### Exercise prompt:
Write out, word for word, every line in the data below from the one containing "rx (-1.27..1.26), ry" to the one containing "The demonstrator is", both of them included.

=== Section Start ===

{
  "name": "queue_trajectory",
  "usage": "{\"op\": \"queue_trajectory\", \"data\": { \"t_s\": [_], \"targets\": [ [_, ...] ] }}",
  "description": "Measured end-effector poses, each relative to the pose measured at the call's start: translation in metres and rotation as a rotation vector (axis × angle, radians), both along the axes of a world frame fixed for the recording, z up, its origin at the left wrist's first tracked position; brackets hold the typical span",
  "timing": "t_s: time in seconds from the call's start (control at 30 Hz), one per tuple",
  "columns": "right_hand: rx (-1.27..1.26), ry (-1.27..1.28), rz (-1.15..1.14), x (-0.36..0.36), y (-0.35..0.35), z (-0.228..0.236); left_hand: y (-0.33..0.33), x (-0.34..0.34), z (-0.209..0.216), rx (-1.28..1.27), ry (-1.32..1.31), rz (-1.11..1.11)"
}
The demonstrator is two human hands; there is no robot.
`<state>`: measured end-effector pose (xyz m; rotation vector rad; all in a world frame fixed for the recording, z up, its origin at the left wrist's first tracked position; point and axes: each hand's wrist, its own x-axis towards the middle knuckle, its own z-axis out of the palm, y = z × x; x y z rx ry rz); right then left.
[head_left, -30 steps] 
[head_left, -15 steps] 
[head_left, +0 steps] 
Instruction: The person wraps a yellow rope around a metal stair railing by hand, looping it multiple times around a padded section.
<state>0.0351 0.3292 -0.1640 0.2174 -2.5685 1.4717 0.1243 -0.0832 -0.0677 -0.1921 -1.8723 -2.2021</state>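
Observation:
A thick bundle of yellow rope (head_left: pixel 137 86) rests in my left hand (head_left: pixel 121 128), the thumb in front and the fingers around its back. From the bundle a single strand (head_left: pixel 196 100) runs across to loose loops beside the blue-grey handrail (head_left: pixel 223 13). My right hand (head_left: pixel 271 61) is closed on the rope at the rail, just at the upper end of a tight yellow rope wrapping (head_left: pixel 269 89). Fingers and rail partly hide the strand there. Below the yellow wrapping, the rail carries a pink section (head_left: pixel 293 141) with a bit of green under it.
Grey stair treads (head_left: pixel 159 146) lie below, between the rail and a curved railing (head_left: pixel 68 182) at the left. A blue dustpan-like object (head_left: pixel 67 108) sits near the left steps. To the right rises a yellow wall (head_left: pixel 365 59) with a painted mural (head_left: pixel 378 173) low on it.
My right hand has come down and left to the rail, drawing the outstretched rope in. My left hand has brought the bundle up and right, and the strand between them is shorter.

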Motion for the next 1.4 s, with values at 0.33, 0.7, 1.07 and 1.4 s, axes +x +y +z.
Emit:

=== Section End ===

### Result of this task:
  "columns": "right_hand: rx (-1.27..1.26), ry (-1.27..1.28), rz (-1.15..1.14), x (-0.36..0.36), y (-0.35..0.35), z (-0.228..0.236); left_hand: y (-0.33..0.33), x (-0.34..0.34), z (-0.209..0.216), rx (-1.28..1.27), ry (-1.32..1.31), rz (-1.11..1.11)"
}
The demonstrator is two human hands; there is no robot.

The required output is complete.